__DIRECTIONS__: Return the listing below word for word.

* * * * * * * * *

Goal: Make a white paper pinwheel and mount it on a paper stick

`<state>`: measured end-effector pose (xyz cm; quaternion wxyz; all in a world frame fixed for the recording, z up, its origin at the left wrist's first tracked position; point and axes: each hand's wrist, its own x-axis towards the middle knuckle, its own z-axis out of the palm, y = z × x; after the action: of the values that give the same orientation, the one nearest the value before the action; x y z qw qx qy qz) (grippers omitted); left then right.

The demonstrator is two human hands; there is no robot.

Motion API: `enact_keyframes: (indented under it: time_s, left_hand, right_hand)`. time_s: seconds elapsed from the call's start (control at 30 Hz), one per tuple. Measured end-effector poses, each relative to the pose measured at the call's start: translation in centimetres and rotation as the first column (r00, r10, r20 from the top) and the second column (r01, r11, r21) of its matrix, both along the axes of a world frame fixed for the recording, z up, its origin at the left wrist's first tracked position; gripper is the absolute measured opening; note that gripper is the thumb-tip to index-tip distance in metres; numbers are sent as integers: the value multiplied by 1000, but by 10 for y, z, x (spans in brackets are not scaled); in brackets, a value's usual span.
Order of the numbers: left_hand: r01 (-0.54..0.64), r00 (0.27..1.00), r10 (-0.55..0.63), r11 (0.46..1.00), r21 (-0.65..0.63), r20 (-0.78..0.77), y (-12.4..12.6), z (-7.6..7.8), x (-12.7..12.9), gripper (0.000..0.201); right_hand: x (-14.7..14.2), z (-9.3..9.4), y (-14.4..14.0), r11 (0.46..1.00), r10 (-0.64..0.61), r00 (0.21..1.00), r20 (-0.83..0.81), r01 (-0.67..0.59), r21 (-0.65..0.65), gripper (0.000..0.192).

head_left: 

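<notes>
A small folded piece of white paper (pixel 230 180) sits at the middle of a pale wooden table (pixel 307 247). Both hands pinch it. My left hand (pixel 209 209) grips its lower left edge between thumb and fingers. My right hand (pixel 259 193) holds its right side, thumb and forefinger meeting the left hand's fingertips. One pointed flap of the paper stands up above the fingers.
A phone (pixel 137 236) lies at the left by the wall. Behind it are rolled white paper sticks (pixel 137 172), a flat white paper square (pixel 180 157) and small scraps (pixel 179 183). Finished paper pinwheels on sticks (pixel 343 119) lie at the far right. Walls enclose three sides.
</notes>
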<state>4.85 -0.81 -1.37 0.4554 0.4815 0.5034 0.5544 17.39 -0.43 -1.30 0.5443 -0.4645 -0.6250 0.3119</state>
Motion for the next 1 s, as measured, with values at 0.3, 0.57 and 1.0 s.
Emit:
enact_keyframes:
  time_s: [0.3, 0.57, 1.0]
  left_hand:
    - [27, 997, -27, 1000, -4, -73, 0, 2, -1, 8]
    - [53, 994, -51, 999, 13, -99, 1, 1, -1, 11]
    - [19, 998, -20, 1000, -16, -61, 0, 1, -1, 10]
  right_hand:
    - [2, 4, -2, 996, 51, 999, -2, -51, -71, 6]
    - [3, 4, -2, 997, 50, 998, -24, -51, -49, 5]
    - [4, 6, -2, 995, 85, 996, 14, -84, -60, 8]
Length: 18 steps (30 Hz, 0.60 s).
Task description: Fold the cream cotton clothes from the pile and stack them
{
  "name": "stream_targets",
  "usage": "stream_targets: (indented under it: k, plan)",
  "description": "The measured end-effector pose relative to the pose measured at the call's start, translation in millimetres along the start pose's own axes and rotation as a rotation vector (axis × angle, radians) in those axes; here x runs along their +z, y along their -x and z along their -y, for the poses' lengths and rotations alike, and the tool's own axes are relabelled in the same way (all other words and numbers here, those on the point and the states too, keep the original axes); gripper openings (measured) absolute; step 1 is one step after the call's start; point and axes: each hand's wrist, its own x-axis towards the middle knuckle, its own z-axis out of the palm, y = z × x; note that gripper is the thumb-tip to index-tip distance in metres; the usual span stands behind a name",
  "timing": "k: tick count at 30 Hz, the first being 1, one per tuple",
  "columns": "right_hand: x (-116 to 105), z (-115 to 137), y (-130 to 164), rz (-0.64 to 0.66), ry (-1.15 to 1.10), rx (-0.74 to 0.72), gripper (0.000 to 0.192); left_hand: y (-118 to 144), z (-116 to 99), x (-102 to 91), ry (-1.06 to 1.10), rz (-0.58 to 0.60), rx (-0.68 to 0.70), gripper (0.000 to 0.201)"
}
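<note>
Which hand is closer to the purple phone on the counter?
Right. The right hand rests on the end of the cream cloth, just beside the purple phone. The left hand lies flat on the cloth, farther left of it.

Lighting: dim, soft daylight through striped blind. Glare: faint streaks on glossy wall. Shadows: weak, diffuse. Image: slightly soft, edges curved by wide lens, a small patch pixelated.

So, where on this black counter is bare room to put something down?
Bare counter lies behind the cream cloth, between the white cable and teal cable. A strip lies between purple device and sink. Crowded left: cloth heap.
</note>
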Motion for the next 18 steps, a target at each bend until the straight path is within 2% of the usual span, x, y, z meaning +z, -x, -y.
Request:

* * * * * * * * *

__TASK OUTPUT__:
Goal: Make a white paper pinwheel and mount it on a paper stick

`<state>`: measured end-effector pose (xyz cm; quaternion wxyz; all in a world frame fixed for the recording, z up, its origin at the left wrist's first tracked position; point and axes: each hand's wrist, its own x-axis towards the middle knuckle, its own z-axis out of the palm, y = z × x; after the action: of the values that give the same orientation, the one nearest the value before the action; x y z qw qx qy qz) (grippers omitted); left then right.

The demonstrator is two human hands; there is no robot.

Motion API: `enact_keyframes: (indented under it: time_s, left_hand, right_hand)`. time_s: seconds elapsed from the call's start (control at 30 Hz), one per tuple. Measured end-effector poses, each relative to the pose measured at the call's start: translation in centimetres and rotation as the first column (r00, r10, r20 from the top) and the second column (r01, r11, r21) of its matrix, both along the axes of a world frame fixed for the recording, z up, its origin at the left wrist's first tracked position; gripper is the absolute measured opening; note that gripper is the thumb-tip to index-tip distance in metres; numbers are sent as integers: the value multiplied by 1000, but by 10 for y, z, x (spans in brackets are not scaled); in brackets, a value's usual span.
Order of the numbers: left_hand: r01 (-0.54..0.64), r00 (0.27..1.00), r10 (-0.55..0.63), r11 (0.46..1.00), r21 (-0.65..0.63), r20 (-0.78..0.77), y (-12.4..12.6), z (-7.6..7.8), x (-12.7..12.9), gripper (0.000..0.201); right_hand: x (-14.7..14.2), z (-9.3..9.4), y (-14.4..14.0), r11 (0.46..1.00), r10 (-0.64..0.61), r00 (0.21..1.00), r20 (-0.83..0.81), r01 (-0.67..0.59), r21 (-0.65..0.65), gripper (0.000..0.192).

head_left: 

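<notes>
A small folded piece of white paper (pixel 230 180) sits at the middle of a pale wooden table (pixel 307 247). Both hands pinch it. My left hand (pixel 209 209) grips its lower left edge between thumb and fingers. My right hand (pixel 259 193) holds its right side, thumb and forefinger meeting the left hand's fingertips. One pointed flap of the paper stands up above the fingers.
A phone (pixel 137 236) lies at the left by the wall. Behind it are rolled white paper sticks (pixel 137 172), a flat white paper square (pixel 180 157) and small scraps (pixel 179 183). Finished paper pinwheels on sticks (pixel 343 119) lie at the far right. Walls enclose three sides.
</notes>
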<state>4.85 -0.81 -1.37 0.4554 0.4815 0.5034 0.5544 17.39 -0.43 -1.30 0.5443 -0.4645 -0.6250 0.3119</state>
Motion for the next 1 s, as measured, with values at 0.3, 0.57 and 1.0 s.
Emit:
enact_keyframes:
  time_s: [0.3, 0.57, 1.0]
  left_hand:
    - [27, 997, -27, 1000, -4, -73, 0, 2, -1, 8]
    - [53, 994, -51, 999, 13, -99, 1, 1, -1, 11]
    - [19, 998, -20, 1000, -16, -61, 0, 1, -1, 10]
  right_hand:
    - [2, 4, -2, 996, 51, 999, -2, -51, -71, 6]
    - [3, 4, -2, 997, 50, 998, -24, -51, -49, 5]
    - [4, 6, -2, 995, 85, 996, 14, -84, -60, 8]
Length: 18 steps (30 Hz, 0.60 s).
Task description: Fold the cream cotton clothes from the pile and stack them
{
  "name": "stream_targets",
  "usage": "stream_targets: (indented under it: k, plan)",
  "description": "The measured end-effector pose relative to the pose measured at the call's start, translation in millimetres along the start pose's own axes and rotation as a rotation vector (axis × angle, radians) in those axes; here x runs along their +z, y along their -x and z along their -y, for the poses' lengths and rotations alike, and the tool's own axes are relabelled in the same way (all other words and numbers here, those on the point and the states too, keep the original axes); gripper openings (measured) absolute; step 1 is one step after the call's start; point and axes: each hand's wrist, its own x-axis towards the middle knuckle, its own z-axis out of the palm, y = z × x; note that gripper is the thumb-tip to index-tip distance in metres; the usual span stands behind a name",
  "timing": "k: tick count at 30 Hz, the first being 1, one per tuple",
  "columns": "right_hand: x (-116 to 105), z (-115 to 137), y (-130 to 164), rz (-0.64 to 0.66), ry (-1.15 to 1.10), rx (-0.74 to 0.72), gripper (0.000 to 0.192); left_hand: y (-118 to 144), z (-116 to 99), x (-102 to 91), ry (-1.06 to 1.10), rz (-0.58 to 0.60), rx (-0.68 to 0.70), gripper (0.000 to 0.201)"
}
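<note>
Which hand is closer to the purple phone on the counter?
Right. The right hand rests on the end of the cream cloth, just beside the purple phone. The left hand lies flat on the cloth, farther left of it.

Lighting: dim, soft daylight through striped blind. Glare: faint streaks on glossy wall. Shadows: weak, diffuse. Image: slightly soft, edges curved by wide lens, a small patch pixelated.

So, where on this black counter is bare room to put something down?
Bare counter lies behind the cream cloth, between the white cable and teal cable. A strip lies between purple device and sink. Crowded left: cloth heap.
</note>
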Motion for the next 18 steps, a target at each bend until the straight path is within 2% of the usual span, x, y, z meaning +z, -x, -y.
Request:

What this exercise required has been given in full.